A 50-year old woman from Essex identified as June Weatherman has Friday, September 26, 2014 been jailed for seven years for posing as a doctor in a hospital to steal from the bedsides of ailing patients.
Weatherman looted the bank cards of her victims who were elderly cancer patients, mostly in their eighties, and subsequently withdrawing from their accounts thousands of pounds.
At her arrest, Weather claimed to be targeted at because she was mixed race. However, the Guilford Crown Court convicted her with about 15 charges of theft and fraud.
According to Prosecuter Ruby Selva Weatherman, had been seeking opportunities to steal handbags and wallets by stalking the corridors of hospitals across the South of England.
She said: ‘June Weatherman carried out a string of dishonest offences over a period of time under rather mean circumstances.’
The jury of seven men and five women heard how Weatherman had shamelessly targeted people who were either too ill to know the events happening around them or recovering from surgery and general anesthetic.
According to a report by Daily Mail, her victims were elderly, mostly in their 80s, and two – Linda Connor and Aileen Henderson – went on to die from their illnesses.
Pamela Verrinder was aged 87 when she had her handbag stolen from her room at St Peter’s Hospital in Chertsey, Surrey, last September, the jury heard.
CCTV footage was played to the jury displaying where she stalked corridors at the hospital. Weatherman confessed using Mrs Verrinder’s HSBC card on 119 occasions to buy £6,322 worth of goods.
Jurors were shown CCTV of Weatherman in the hospital that day, where an ATM withdrawal on Ms Cooper’s NatWest card was declined.
‘She is, in effect, caught red-handed using Jean Cooper’s card,’ said Miss Selva.
She used other stolen bank cards to illegally withdraw money at locations in Essex, Cambridgeshire, Kent and London.
Police laid their hands on evidence from mobile phone linking numbers associated with Weatherman to the locations and dates of the crimes she was alleged to have committed.

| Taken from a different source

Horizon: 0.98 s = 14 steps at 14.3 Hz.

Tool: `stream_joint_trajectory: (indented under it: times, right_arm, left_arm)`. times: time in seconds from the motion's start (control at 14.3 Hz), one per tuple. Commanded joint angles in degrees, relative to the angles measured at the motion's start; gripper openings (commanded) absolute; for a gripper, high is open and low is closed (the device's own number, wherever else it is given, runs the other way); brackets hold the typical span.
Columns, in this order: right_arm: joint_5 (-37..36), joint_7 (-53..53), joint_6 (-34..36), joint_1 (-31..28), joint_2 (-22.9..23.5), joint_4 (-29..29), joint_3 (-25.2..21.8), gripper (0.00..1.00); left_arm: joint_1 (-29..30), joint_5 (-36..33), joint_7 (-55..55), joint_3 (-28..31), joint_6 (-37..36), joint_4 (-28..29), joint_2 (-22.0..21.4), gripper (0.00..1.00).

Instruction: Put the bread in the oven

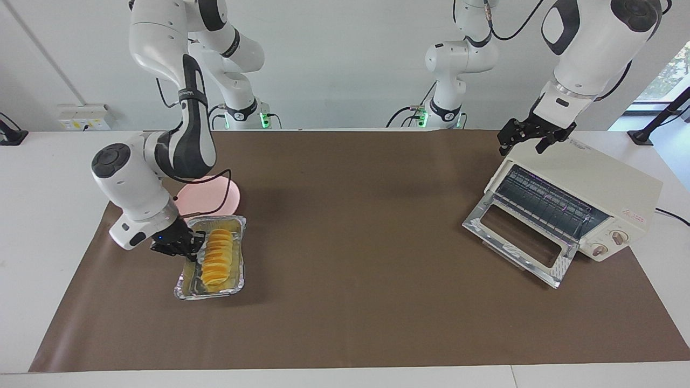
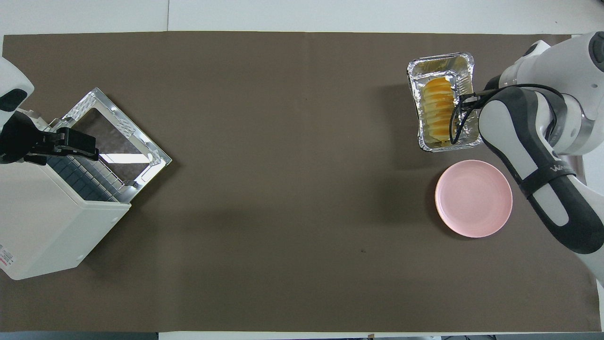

Weatherman whose address was not known had claimed during interviews after her arrest in January that she was being set up because she was not from another part of the world.
Temporary Detective Sergeant Andy Jenkins said: ‘I would like to thank the members of the public who came forward to identity June Weatherman – it is without doubt that their information was crucial in helping us bring this woman to justice.
‘Weatherman’s brazen actions in targeting and deceiving elderly and vulnerable patients whilst in the process of receiving medical care were particularly callous acts on her part – the impact this sort of offense can have on the victims and their families cannot be underestimated.
‘I hope that the custodial sentence given to Weatherman today acts as a deterrent to anyone considering preying on the vulnerable in such a cold and calculated manner and also illustrates the seriousness of these crimes,’ Jenkins added.